Defense counsel’s objections, to the extent made prior to verdict, were general in nature and did not specify that there was either a failure to comply with the statutory provision or that the statement was involuntary. This is insufficient to preserve an issue of law (People v Clark, 41 NY2d 612, 616). A claim that the prosecution failed to give adequate notice or prove good cause for a failure to do so “is not reviewable in the absence of any objection on the ground of involuntariness to the introduction of defendant’s oral statement” (People v Travison, 59 AD2d 404, 407, affd 46 NY2d 758 on opns at App Div, cert denied 441 US 949; see also, People v Pray (supra). Moreover, counsel must explicitly state that CPL 710.30 has not been complied with (see, People v Clark, supra, at p 616; People v Rullo, 31 NY2d 894; People v Ross, 21 NY2d 258; People v Webb, supra). When the issue is raised postverdict, it is too late (People v Satloff, 56 NY2d 745; Bellacosa, Practice Commentary, McKinney’s Cons Laws of NY, Book 11 A, CPL 330.30, p 46).
The failure to preserve the issue is fatal, for a trial court may set aside a verdict pursuant to CPL 330.30 (1) only if a ground appears on the record which would warrant reversal or modification of the judgment by an appellate court “as a matter of law” *356(see, People v Carter, supra; People v Collins, 72 AD2d 431, 436; People v Zipfel, 51 AD2d 979).
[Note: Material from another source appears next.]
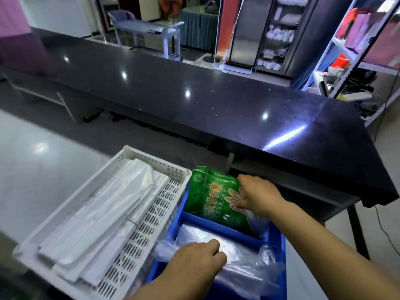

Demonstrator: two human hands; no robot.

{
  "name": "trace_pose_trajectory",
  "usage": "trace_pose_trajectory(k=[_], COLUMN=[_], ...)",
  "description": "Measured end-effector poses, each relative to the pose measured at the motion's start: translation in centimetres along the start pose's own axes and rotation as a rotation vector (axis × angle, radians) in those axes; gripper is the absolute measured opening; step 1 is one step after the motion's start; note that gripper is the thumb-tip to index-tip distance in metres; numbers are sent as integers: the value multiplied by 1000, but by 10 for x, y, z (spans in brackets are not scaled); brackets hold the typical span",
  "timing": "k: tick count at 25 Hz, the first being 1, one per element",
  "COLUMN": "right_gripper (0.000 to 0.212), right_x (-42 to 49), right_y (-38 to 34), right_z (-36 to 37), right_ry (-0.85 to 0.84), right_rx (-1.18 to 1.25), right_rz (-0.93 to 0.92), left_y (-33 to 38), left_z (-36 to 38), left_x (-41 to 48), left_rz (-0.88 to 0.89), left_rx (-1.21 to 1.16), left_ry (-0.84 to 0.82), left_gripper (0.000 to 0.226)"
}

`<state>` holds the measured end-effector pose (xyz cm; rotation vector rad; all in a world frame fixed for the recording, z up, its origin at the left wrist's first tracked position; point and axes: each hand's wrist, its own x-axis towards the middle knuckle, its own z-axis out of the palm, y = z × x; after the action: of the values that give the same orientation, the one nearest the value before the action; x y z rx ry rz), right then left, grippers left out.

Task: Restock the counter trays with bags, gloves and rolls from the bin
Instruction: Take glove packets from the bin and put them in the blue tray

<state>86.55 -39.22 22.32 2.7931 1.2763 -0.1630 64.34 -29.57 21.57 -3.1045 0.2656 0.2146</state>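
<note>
Head cam, so only one view to go on. I've got a blue divided tray (281, 252) at about 6 o'clock, and a white perforated basket (149, 215) touching its left wall, out toward 8. Past both, a long black polished counter (194, 100) runs from 10 to 3 o'clock with its near edge overhanging just beyond the tray's far end. That top is bare and glossy, so plenty of free room up there. Down here it's tight, basket against tray, and the tray's right wall is close to my right forearm.

My right hand (257, 194) is pinching the right edge of a green glove pack (207, 200), which stands tilted in the tray's far compartment, its top poking above the rim. It's shiny printed film, crinkly. My left hand (194, 260) is curled with fingers down on a clear plastic bag roll (242, 269) lying in the near compartment. I can't tell if it's actually gripping or just pressing.

The basket holds flat folded white plastic bags (97, 213), smooth and slightly translucent, stacked lengthwise.

The glove pack's bottom is hidden behind the divider, the roll's near end is cut off by the frame, and the shelves (355, 50) at 2 o'clock are too blurry to read.
</note>
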Motion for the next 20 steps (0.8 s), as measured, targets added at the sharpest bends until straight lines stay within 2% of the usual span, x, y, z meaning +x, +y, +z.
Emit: trace_pose_trajectory(k=[3,5,6,8,10,12,13,15,16,17,18,20], right_gripper=[61,47,38,25,25,24,21,23,34,45,51,37], right_x=[0,-3,-5,-9,-15,-25,-32,-53,-63,-72,-77,-79], right_y=[-1,0,1,0,0,1,1,1,-3,-3,-2,0], right_z=[6,11,13,15,13,1,-5,-21,-29,-33,-34,-29], right_ry=[183,300,311,242,199,307,331,197,103,74,136,450], right_rx=[-57,-44,-25,34,108,268,389,661,724,671,552,247], right_rz=[19,24,45,83,76,49,23,-70,-113,-141,-172,-212], left_y=[2,1,0,-1,-2,-7,-11,-20,-25,-29,-32,-36], left_z=[-6,1,3,2,-3,-4,-8,-18,-26,-33,-42,-58], left_x=[1,1,1,4,5,13,19,35,45,55,66,85], left_rz=[-29,-14,-6,6,-11,-41,-49,-101,-125,-139,-145,-111], left_rx=[-12,-88,-137,-158,-171,-213,-225,-246,-245,-255,-265,-236], left_ry=[-28,-21,-72,-99,-34,1,16,102,174,237,291,411], left_gripper=[37,27,20,15,15,9,14,17,17,16,15,10])
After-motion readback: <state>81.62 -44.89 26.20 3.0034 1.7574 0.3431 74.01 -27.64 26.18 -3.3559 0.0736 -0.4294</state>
The broader discretionary power which would be available to this court on direct appeal from a judgment of conviction (CPL 470.15) or to the trial court on a motion for a mistrial cannot be invoked to circumvent a failure to object in order to raise a question of law (CPL 470.05 [2]; see, People v Brown, 100 AD2d 879; People v Collins, supra; People v Zipfel, supra). “To hold otherwise would lend an unwarranted degree of gamesmanship to the trial process” (People v Middleton, 54 NY2d 42, 49).
Accordingly, the order appealed from should be reversed, defendant’s motion denied, and the verdict reinstated.